See [40] for the precise expression for \(\psi (\beta ;a,b, \gamma )\) in the case \(a = 2\) (cf. (5)). It seems that no such expression is known for \(a = 1\) (even when \(\beta = 2\)).

The constant \(c_\beta \) is derived from the (conjectured) central limit theorem (CLT) for n(R). Recently the CLT for smooth linear statistics was proved in [44] (in this case the dependence on \(\beta \) is explicit).

In the case of the (infinite) Ginibre ensemble (\(\beta = 2\)), the arguments of [40] are essentially mathematically rigorous (for proofs in the case \(a = 2\), see the aforementioned [58]). For other values of \(\beta \), it is not even known if a limiting object for the \(\beta \)-Ginibre ensemble exists when the number of particles goes to infinity.
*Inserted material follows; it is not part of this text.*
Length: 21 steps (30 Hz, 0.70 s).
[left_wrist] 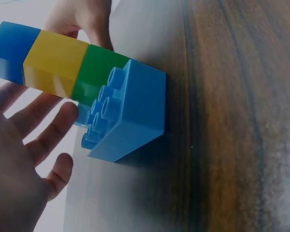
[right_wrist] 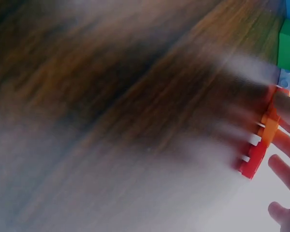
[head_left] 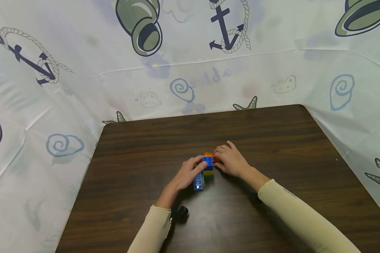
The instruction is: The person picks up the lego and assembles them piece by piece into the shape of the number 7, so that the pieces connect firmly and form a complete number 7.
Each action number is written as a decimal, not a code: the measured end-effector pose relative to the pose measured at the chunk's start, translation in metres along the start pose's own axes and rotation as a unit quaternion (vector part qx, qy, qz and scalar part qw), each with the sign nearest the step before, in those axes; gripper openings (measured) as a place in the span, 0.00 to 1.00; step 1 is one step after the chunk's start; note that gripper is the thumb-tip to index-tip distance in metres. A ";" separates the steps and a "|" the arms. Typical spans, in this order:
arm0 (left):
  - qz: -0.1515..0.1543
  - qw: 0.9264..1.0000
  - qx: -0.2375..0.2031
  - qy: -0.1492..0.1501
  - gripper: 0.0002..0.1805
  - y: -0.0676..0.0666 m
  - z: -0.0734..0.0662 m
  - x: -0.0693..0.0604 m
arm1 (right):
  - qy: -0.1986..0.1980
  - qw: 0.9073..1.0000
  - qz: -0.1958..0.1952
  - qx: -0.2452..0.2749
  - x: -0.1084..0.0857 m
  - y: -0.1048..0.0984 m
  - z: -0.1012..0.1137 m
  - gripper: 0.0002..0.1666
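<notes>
In the head view, a toy brick tower stands in front of me, with a blue brick (head_left: 207,161) on top, then a yellow brick (left_wrist: 56,63) and a green brick (left_wrist: 97,72). A long light-blue brick (head_left: 197,182) lies at its base, studs up. My left hand (head_left: 187,173) holds the top blue brick, thumb at its near side; some fingertips hide behind the tower. Behind it, red and orange bricks (right_wrist: 269,126) form a low row. My right hand (head_left: 230,160) grips this row at its right side, thumb against it; part of that grip is hidden.
The dark wooden table (head_left: 139,147) reaches back to a white cloth (head_left: 196,59) printed with anchors and shells. A small black device (head_left: 181,213) sits by the left wrist, and another dark piece (head_left: 255,198) shows under the right sleeve.
</notes>
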<state>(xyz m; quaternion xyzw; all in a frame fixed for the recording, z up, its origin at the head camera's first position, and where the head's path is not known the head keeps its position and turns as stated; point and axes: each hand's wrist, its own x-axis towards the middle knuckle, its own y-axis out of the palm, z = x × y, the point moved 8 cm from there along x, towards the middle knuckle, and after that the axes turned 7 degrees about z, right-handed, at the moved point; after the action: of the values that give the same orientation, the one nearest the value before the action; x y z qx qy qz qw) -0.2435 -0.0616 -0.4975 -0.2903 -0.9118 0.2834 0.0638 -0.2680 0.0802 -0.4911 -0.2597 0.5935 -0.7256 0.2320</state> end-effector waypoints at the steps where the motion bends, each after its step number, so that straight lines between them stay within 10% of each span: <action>1: -0.004 1.000 -0.001 0.005 0.23 0.000 -0.001 0.000 | 0.001 1.000 -0.006 -0.005 0.000 0.000 0.000 0.15; 14: -0.085 0.992 -0.024 0.087 0.24 -0.007 -0.014 -0.006 | 0.052 0.996 -0.022 0.074 -0.006 -0.014 -0.006 0.18; 21: -0.091 0.989 -0.051 0.103 0.22 -0.007 -0.019 -0.007 | 0.088 0.960 0.013 0.264 -0.008 -0.019 -0.014 0.21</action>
<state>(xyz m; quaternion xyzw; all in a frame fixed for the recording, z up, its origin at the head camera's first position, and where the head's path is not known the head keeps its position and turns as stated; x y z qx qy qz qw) -0.2360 -0.0615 -0.4774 -0.2369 -0.9362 0.1984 0.1677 -0.2717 0.0987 -0.4756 -0.1163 0.4023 -0.8735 0.2482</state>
5.1.2 Fluctuations for the GEF Zeros Process

Nazarov, Sodin, and Volberg ([49]) confirmed that some of the predictions of [40] hold also for large fluctuations in the number of zeros of the GEF. More precisely, they proved the following result:

Theorem 5.1

([49]) For every \(a \ge 1/2\) and every \(\epsilon >0\), we have

$$\begin{aligned} \exp (-R^{\varphi (a) + \epsilon }) \le \mathbb {P}\left( |n_F(R) - R^2 | \ge R^a \right) \le \exp (-R^{\varphi (a) - \epsilon }) \end{aligned}$$
(7)

for all sufficiently large \(R > R_0(\epsilon ,a)\).

Remark 5.2

Partial results in this direction were already obtained in [41, 64].
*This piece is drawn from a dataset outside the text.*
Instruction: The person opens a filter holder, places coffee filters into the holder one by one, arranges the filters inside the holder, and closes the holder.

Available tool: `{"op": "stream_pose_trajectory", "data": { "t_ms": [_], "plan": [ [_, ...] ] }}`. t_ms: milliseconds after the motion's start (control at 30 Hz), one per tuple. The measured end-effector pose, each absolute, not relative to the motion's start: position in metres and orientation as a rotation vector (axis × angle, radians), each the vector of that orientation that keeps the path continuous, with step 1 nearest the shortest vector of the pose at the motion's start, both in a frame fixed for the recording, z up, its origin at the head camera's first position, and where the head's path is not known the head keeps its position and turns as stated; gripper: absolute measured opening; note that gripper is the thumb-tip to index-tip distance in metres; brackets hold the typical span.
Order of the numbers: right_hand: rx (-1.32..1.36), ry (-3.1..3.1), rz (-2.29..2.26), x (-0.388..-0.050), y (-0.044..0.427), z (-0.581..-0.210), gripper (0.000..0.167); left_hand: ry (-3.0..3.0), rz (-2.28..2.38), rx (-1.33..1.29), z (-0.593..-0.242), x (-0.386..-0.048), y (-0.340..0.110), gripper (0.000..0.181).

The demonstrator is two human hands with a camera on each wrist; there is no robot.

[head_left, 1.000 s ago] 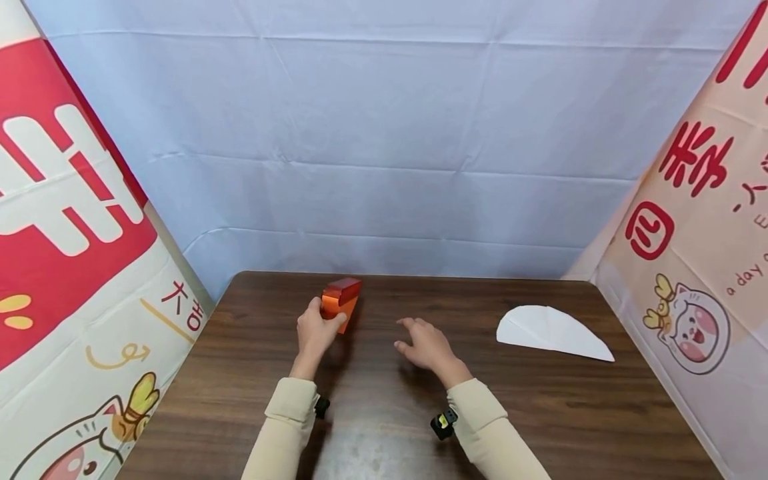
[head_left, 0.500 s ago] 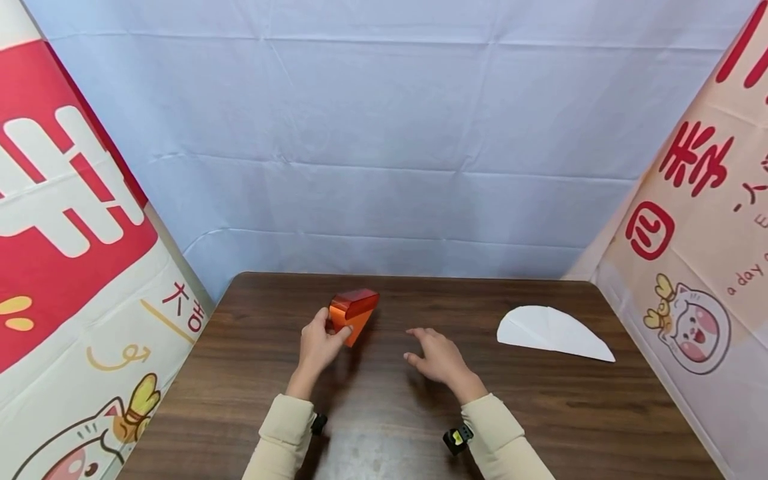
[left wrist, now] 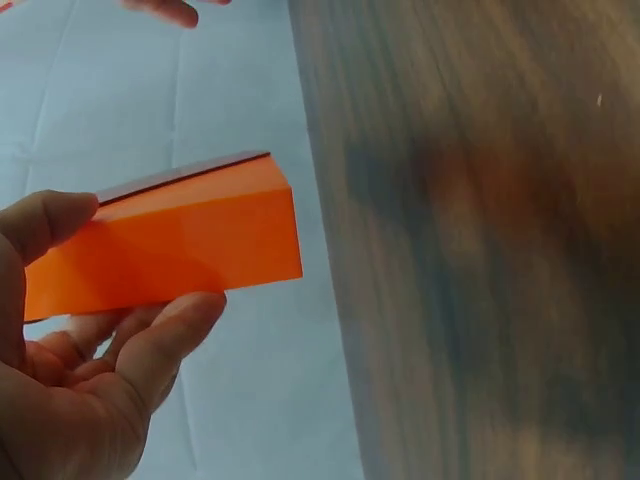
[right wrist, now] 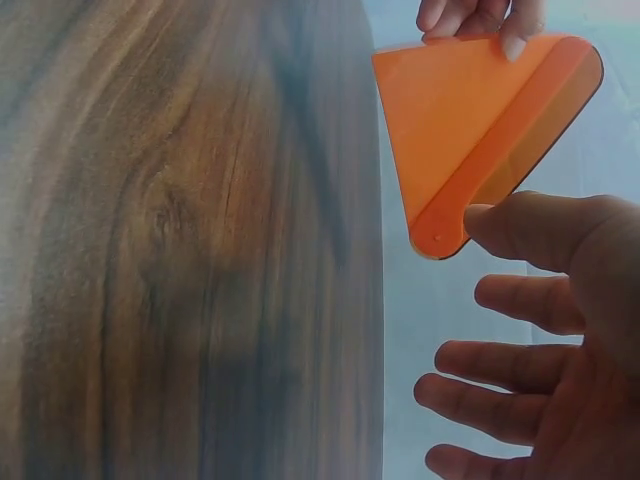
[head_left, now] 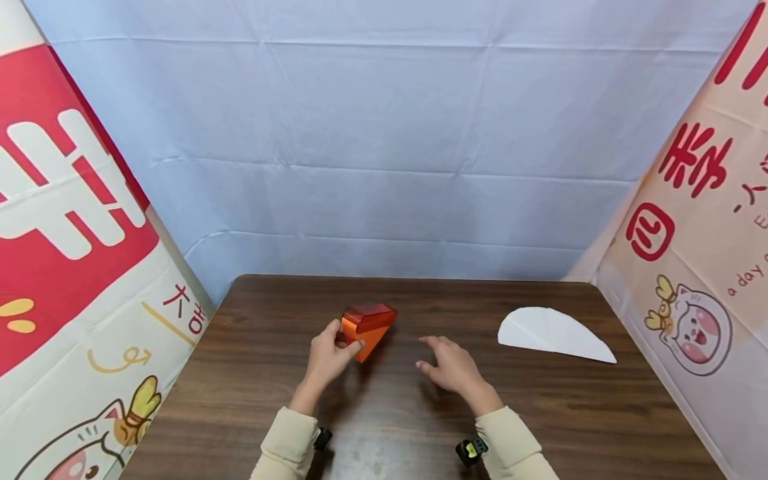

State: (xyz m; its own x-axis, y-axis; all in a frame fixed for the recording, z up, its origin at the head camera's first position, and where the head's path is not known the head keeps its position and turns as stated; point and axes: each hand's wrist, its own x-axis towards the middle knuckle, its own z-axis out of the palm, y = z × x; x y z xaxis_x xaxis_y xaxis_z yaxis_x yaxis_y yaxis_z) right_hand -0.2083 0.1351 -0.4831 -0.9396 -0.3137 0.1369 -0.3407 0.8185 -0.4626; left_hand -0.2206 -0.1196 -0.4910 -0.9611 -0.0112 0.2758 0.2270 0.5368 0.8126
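1. Wedge (head_left: 367, 331): orange with a glossy red upper side, held in the left hand (head_left: 329, 355). It lies between the two hands, nearer the left, just beyond and to the right of the left fingertips.
2. The wedge tilts with its narrow end down, and it appears to be held clear of the table (head_left: 600, 407); a blurred orange reflection shows on the wood in the left wrist view.
3. The left hand pinches the wedge by its end, the thumb against one face and the fingers on the opposite side.
4. The right hand (head_left: 451, 368) is spread and loose, gaps showing between its fingers. In the head view it sits apart from the wedge, to its right; in the right wrist view the thumb only overlaps the wedge's lower corner.
5. Paper (head_left: 555, 335), white, half-round and lightly creased, lies flat on the table to the right of the right hand and a little beyond it.
6. Pale sleeves (head_left: 510, 443) end behind both hands, with a small black wrist camera (head_left: 471, 451) on each.
7. A pale blue cloth (head_left: 372, 147) hangs beyond the hands, past the far edge of the table.
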Motion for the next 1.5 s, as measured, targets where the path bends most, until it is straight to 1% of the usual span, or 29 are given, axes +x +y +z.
{"op": "stream_pose_trajectory", "data": {
  "t_ms": [167,467,933,1000,1233,1500],
  "plan": [
    [0.523,-2.951,0.772,-0.206,0.139,-0.485,0.044,-2.522,-1.457,-0.241,-0.493,-0.218,-0.115,0.024],
    [0.463,-2.938,0.768,-0.2,0.151,-0.489,0.044,-2.479,-1.563,-0.534,-0.502,-0.215,-0.107,0.022],
    [0.379,-2.976,0.823,-0.192,0.169,-0.497,0.046,-2.514,-1.624,-0.66,-0.512,-0.218,-0.091,0.02],
    [0.369,-2.981,0.826,-0.19,0.172,-0.498,0.046,-2.516,-1.625,-0.674,-0.511,-0.218,-0.088,0.019],
    [0.322,-2.993,0.84,-0.187,0.183,-0.503,0.046,-2.54,-1.696,-0.707,-0.482,-0.203,-0.079,0.017],
    [0.274,-3.007,0.865,-0.183,0.198,-0.512,0.046,-2.577,-1.746,-0.738,-0.485,-0.205,-0.077,0.018]
  ]
}}
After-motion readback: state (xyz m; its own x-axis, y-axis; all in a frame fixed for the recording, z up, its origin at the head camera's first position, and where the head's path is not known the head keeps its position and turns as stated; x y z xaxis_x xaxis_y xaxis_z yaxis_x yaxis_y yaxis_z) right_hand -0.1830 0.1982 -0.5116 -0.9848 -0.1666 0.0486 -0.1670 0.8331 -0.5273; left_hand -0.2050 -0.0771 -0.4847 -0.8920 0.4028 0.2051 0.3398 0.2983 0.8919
Using the results of [33] together with the approach of [41], it is possible to establish finer asymptotics for fluctuations in the GEF zeros process that are analogous to the JLM law, in a restricted range of exponents. As an example we mention:

Theorem 5.2

For fixed \(b\ne 0,a\in (4/3,2)\), we have, for the GEF zeros process the asymptotics

$$\begin{aligned} \mathbb {P}\left[ n_F(R) = \lfloor R^2 + b R^a \rfloor \right] = \exp \left( -\frac{2 |b|^3}{3}R^{3a-2} (1+o(1)) \right) , R \rightarrow \infty . \end{aligned}$$

The lower bound in the above asymptotics can, in fact, be shown to hold for \(a \in (1,2)\), and it is plausible that the results hold in this range.
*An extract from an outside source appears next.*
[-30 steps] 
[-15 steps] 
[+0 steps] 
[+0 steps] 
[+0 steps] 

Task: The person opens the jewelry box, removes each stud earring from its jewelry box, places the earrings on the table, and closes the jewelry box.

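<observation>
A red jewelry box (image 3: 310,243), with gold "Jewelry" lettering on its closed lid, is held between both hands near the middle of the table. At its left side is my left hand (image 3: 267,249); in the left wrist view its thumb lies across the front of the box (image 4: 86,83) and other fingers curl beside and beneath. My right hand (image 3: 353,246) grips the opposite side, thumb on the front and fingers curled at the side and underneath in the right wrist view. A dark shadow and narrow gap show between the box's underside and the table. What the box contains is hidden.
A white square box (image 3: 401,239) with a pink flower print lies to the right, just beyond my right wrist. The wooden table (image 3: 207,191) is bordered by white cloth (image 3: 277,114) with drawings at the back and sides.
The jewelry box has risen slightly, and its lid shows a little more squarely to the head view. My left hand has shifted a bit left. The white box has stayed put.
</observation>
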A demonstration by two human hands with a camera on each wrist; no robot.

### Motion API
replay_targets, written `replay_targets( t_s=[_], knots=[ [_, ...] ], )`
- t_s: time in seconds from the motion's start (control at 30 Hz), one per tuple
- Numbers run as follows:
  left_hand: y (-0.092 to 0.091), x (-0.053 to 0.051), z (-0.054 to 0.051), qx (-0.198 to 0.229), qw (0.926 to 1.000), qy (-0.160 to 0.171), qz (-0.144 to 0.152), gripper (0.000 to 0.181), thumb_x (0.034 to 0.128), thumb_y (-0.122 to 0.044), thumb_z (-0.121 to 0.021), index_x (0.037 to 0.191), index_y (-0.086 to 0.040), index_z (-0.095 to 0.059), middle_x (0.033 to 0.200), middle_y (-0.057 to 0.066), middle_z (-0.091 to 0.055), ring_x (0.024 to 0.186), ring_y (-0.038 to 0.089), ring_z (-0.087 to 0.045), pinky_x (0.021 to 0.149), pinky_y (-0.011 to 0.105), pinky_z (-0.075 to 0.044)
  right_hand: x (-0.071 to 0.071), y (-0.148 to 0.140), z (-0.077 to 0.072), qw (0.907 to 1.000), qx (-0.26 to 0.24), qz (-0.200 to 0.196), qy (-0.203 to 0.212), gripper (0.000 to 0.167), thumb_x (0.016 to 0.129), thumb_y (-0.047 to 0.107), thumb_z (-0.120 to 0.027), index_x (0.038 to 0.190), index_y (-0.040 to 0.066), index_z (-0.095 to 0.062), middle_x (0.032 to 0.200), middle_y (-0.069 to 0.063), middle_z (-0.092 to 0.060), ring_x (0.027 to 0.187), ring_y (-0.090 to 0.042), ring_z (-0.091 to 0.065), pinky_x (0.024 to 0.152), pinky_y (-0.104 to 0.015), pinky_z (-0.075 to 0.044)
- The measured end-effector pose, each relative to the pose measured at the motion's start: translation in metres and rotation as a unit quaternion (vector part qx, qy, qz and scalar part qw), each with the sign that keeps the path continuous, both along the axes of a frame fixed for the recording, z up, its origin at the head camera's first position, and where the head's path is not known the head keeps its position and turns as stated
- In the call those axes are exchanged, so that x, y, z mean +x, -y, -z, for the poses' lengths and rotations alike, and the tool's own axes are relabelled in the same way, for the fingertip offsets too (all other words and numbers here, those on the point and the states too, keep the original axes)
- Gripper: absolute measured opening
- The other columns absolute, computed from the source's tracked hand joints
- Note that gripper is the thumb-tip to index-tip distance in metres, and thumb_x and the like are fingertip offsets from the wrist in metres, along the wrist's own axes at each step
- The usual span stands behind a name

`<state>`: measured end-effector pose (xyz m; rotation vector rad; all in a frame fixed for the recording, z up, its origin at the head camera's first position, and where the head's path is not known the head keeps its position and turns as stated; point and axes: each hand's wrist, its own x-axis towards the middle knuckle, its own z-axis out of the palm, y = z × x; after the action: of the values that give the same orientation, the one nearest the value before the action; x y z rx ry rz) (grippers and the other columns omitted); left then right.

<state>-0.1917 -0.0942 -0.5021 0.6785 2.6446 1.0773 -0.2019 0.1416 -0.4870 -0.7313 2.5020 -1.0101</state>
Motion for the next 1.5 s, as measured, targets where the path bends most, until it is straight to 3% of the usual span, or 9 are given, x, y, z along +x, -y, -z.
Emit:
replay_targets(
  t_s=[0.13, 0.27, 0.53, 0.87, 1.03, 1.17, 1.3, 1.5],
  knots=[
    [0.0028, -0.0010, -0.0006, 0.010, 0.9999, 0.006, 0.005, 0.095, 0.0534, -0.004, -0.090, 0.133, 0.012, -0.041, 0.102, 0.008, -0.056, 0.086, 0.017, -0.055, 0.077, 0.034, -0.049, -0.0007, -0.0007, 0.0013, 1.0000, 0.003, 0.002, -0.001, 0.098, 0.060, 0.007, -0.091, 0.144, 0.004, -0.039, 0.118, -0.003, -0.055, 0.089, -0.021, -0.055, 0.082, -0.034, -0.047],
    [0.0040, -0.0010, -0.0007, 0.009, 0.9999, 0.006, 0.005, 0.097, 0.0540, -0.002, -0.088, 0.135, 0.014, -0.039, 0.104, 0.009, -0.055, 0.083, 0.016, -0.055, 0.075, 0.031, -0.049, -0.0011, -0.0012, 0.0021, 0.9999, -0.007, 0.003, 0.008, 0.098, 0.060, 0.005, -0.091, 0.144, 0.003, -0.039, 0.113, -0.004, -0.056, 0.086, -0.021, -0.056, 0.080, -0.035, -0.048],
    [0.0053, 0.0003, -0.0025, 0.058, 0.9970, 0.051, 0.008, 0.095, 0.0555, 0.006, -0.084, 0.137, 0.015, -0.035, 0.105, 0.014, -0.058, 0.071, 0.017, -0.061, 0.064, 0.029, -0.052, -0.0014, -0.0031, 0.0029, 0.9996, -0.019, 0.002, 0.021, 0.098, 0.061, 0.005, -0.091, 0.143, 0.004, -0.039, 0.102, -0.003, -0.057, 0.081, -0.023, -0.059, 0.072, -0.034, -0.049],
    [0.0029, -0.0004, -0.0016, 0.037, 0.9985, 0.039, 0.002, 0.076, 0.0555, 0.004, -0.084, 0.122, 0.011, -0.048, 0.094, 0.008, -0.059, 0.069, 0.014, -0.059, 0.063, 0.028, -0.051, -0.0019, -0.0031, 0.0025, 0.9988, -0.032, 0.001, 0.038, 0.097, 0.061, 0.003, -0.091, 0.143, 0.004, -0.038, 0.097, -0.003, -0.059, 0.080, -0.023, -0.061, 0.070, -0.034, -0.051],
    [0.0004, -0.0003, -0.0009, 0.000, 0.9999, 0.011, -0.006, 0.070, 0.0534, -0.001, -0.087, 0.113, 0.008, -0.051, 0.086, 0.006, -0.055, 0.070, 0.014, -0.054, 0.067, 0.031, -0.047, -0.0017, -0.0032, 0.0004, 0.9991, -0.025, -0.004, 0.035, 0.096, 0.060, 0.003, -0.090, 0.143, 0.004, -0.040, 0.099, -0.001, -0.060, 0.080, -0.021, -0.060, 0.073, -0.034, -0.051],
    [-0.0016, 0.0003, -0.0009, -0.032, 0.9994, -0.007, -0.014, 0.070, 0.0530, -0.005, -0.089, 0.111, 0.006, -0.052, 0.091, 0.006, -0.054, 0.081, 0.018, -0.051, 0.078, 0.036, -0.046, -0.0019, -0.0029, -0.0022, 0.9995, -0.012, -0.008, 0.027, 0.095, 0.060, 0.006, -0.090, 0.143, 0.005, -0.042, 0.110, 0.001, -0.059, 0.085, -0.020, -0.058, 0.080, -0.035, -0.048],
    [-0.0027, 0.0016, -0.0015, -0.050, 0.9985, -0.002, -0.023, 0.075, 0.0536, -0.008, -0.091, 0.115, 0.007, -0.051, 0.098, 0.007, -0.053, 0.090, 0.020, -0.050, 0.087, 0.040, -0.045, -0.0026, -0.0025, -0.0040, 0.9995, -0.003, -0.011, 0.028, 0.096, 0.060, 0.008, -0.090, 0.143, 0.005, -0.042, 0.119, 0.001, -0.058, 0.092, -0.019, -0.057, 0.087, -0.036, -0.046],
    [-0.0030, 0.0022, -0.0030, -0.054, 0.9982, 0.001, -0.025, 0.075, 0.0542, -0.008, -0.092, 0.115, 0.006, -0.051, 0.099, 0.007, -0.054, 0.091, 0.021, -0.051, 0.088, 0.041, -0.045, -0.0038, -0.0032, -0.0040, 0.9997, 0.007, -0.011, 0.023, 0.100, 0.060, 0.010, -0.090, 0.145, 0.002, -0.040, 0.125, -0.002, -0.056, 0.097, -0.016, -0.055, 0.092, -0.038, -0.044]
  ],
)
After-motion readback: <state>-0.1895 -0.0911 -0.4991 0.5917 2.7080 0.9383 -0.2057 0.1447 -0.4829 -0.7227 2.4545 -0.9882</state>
5.2 Deficiency and Overcrowding: conditional distribution

Denote by \(n_F(R)\) the number of zeros of the GEF inside the disk \(\{|z| < R\}\). Recall that the zero counting measure \([\mathcal {Z}_R]\) denotes the GEF zero counting measure, conditioned on the hole event in \(\{n_F(R) = 0\}\). We now denote by \([\mathcal {Z}^p_R]\) the GEF zero counting measure, conditioned on the event \(\{n_F(R) = \lfloor pR^2 \rfloor \}\), with \(p\ge 0, p \ne 1\).

Notation: If \(p = 0\), we set \(q = e\). Otherwise, for \(0< p < e\), let \(q = q(p)\) be the nontrivial solution of the equation \(p(\log p - 1) = q(\log q - 1)\).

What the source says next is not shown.